By shifting ownership of their companies offshore, these non doms – including television stars and a former owner of the Harrods department store – have legally moved wealth worth billions of pounds out of the tax authority’s sight.
Reuters has identified 26 people who have either said they are non doms or been identified as such by public officials or business associates. In the past 20 years, 13 of these people have amassed assets in the United Kingdom worth at least 2.6 billion pounds which they have held through offshore structures. These foreign-held UK businesses have generated more than 1 billion pounds in gains for their owners, all of which would escape tax if the gains were kept offshore.
The ownership-shifting technique is common, accountants say. But it allows non doms to use their status in a way that was not intended. The rule is not meant to shelter British assets, Britain’s tax authority says in a guidance note. Non doms “will pay UK tax on any of your income and gains which arise/accrue in the UK.” Non doms can avoid this thanks to a gap in the rules.
The tax authority, which declined comment for this story, says there are around 114,000 non doms in Britain. It’s difficult to know how many have used their status to shield money made in the country, because business owners don’t have to publish that they are claiming non-dom status.
Generally speaking, “there is no rational basis for a system that transfers ownership of this UK income abroad,” said Jolyon Maugham, a tax lawyer who has fought the tax authority on behalf of individuals and companies and advised the opposition Labour Party. “This is income that is derived from the UK, so it’s difficult to see any basis on which it should not be taxed in the United Kingdom.”
The finance ministry, which oversees the tax authority, said everyone must pay their fair share of taxes, and it plans to crack down on aggressive tax avoidance, including what it called “abuse of the non-dom rules.”
Even when non-dom status is used as intended, it is controversial: All other British residents pay tax on worldwide income, no matter where they make it. The Labour Party promised to axe non-dom status before this month’s election, and other opponents, who include captains of British industry and establishment newspapers such as the Financial Times, say non doms get an unfair way to avoid taxes.
The system’s backers, who include employers’ group the Institute of Directors and free-market think tanks, say the non-dom status attracts foreign talent and money at no cost to the taxpayer.
One high-profile businessman who is known to be a non dom is James Caan. His case shows how British taxpayers may in fact be losing out.
Caan was born in Pakistan, which allows him to claim non-domiciled status in Britain, according to his lawyer. He has become a business guru following his role in “Dragon’s Den,” a television series about business startups, and has hosted a business show on CNBC. His best business decision, he has told several newspapers, was to found a recruitment consultancy in 1985.

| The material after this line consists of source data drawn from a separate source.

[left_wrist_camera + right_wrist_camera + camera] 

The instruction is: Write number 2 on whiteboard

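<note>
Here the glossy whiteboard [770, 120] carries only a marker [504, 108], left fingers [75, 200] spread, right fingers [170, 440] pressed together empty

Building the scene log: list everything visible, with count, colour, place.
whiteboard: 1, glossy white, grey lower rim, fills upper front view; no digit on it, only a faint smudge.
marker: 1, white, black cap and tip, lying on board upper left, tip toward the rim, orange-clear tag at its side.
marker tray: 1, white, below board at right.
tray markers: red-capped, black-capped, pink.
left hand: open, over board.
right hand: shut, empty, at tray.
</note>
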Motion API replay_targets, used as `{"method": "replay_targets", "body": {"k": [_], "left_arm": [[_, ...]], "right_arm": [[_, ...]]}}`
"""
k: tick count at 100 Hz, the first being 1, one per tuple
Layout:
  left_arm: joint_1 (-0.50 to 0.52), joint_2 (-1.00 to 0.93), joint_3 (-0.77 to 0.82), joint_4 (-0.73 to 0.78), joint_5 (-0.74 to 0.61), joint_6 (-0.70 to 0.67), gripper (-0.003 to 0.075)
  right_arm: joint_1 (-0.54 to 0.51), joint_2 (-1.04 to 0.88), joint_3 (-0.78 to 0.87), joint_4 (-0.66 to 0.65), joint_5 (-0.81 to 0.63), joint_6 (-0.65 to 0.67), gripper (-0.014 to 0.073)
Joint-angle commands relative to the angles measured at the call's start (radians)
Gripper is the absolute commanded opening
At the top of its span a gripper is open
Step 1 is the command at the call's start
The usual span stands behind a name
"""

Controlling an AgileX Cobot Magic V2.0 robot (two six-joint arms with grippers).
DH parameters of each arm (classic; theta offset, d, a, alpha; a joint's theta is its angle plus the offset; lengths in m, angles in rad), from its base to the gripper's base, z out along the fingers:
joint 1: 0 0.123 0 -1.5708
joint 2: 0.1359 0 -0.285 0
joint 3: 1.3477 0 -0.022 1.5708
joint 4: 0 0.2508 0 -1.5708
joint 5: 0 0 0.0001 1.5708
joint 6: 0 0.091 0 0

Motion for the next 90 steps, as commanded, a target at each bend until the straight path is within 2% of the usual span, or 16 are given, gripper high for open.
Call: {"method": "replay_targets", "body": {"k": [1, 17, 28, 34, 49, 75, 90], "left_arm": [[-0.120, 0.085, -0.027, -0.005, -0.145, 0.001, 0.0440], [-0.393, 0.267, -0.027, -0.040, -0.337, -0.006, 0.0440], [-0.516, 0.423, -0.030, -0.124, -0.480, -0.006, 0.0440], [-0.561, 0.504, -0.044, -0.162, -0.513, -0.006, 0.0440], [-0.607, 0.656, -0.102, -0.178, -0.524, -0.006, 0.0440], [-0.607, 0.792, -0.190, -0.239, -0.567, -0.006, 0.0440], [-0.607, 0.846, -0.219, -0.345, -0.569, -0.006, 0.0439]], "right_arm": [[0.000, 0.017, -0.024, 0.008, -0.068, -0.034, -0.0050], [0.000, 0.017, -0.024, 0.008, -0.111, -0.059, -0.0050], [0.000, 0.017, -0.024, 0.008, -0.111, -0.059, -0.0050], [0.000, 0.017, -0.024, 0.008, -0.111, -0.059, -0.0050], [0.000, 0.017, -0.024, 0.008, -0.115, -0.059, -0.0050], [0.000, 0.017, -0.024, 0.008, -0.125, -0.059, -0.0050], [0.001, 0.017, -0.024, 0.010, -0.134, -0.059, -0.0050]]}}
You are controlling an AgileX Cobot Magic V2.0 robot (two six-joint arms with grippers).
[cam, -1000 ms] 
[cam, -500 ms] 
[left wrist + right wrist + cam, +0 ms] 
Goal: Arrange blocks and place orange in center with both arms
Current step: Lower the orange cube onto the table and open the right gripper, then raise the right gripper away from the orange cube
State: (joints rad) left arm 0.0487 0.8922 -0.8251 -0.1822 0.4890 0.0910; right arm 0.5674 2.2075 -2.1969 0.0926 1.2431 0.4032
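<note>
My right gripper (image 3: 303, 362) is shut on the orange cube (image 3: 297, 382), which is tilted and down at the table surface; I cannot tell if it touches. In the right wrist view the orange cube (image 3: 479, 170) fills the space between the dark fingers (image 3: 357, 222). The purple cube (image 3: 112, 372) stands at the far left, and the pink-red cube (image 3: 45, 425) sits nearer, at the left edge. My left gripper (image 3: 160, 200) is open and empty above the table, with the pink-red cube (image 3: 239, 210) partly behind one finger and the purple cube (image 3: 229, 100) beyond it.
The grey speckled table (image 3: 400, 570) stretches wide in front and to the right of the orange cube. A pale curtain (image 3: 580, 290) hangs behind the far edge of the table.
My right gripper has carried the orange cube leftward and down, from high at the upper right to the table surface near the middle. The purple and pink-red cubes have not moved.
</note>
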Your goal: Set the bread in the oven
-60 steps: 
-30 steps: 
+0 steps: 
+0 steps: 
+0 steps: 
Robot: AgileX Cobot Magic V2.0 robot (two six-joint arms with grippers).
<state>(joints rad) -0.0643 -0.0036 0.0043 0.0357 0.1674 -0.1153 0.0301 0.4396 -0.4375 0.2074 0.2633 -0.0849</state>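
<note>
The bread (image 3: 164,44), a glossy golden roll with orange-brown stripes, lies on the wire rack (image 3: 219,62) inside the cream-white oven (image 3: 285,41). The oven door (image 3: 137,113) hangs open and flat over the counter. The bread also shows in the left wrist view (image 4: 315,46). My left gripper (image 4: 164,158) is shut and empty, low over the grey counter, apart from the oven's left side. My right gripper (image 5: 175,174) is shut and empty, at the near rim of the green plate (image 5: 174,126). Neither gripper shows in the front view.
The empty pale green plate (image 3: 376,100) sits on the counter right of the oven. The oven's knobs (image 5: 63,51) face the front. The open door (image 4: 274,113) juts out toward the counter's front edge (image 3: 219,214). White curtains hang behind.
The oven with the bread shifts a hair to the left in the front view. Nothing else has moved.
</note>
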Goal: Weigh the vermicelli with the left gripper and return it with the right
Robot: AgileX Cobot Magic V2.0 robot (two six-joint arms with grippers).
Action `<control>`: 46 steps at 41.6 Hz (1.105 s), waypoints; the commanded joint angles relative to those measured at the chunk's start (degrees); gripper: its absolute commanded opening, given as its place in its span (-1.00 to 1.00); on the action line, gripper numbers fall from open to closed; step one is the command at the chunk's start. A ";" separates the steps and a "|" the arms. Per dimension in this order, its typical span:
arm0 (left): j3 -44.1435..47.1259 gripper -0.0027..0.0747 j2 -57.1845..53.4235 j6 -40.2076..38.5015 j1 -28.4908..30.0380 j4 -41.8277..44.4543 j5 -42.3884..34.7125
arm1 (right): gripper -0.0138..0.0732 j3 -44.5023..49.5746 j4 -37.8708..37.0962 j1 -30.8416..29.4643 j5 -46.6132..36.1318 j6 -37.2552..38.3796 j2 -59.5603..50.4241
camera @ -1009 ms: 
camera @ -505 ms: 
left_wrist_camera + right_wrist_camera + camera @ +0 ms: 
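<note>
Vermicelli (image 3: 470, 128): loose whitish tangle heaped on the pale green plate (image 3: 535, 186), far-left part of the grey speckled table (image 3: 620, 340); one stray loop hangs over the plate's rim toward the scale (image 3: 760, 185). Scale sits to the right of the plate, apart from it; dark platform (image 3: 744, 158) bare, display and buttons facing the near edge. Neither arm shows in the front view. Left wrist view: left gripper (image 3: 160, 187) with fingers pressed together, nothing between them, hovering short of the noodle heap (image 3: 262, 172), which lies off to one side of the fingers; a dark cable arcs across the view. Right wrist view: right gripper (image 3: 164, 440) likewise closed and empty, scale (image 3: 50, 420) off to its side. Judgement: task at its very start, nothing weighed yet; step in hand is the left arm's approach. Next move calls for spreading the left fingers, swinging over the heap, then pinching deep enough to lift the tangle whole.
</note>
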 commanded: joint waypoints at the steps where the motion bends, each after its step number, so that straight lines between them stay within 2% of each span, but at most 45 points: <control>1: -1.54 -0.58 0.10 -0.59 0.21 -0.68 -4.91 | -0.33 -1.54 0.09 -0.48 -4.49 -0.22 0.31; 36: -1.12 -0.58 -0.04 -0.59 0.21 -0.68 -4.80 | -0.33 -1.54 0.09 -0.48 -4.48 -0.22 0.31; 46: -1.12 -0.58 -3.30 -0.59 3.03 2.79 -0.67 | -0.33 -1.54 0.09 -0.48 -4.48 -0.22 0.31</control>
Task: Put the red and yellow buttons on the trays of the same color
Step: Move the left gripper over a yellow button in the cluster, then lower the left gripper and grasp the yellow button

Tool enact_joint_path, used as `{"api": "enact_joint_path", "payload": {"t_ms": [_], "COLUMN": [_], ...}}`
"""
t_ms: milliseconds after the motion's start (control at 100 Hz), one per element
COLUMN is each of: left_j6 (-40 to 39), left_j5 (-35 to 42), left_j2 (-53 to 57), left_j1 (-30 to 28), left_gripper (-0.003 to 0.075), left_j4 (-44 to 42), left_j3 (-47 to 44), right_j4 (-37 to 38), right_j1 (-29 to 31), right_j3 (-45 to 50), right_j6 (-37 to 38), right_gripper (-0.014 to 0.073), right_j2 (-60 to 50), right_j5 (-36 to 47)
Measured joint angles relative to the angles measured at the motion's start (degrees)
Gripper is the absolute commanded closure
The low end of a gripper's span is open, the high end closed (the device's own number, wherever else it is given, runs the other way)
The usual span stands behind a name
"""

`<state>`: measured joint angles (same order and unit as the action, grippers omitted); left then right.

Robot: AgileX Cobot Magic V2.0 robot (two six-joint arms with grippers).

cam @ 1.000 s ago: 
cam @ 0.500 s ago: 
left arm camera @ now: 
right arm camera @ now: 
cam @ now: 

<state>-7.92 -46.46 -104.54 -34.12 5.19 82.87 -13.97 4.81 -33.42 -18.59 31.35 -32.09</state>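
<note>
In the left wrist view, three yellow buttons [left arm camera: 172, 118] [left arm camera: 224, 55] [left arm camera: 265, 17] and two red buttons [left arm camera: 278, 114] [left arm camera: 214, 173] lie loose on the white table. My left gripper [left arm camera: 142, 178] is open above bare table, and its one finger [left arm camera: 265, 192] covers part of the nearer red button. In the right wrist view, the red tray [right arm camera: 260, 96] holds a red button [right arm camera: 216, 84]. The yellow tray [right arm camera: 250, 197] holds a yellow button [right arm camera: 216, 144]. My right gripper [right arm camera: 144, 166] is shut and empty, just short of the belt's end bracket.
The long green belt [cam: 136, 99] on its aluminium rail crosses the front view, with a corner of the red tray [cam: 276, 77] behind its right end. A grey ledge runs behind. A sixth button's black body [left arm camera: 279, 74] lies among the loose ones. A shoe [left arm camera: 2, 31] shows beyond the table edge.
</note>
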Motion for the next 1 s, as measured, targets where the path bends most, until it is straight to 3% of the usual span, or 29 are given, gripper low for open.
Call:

He set up the company, Alexander Mann, in “a glorified broom cupboard” in London’s Mayfair and built it, through hard work and an eye for changes in corporate hiring needs, into one of Britain’s biggest talent acquisition and management services groups. At the turn of the millennium, he sold the company – which made more than 98 percent of its sales in Britain – to a private equity group. It was “the height of the market,” he said later.
At the time of the sale, Alexander Mann was worth 130 million pounds, Caan said in a 2013 interview, although his lawyer told Reuters the figure may not be reliable. After the deal, Caan said, he did not have to work again. “I took up flying planes, went back to school and bought a yacht,” he was quoted as saying in 2009.
Before Caan sold, he did something perfectly legal which would have implications for his tax bill. In 1998, he transferred ownership of his company to a Jersey-based family trust.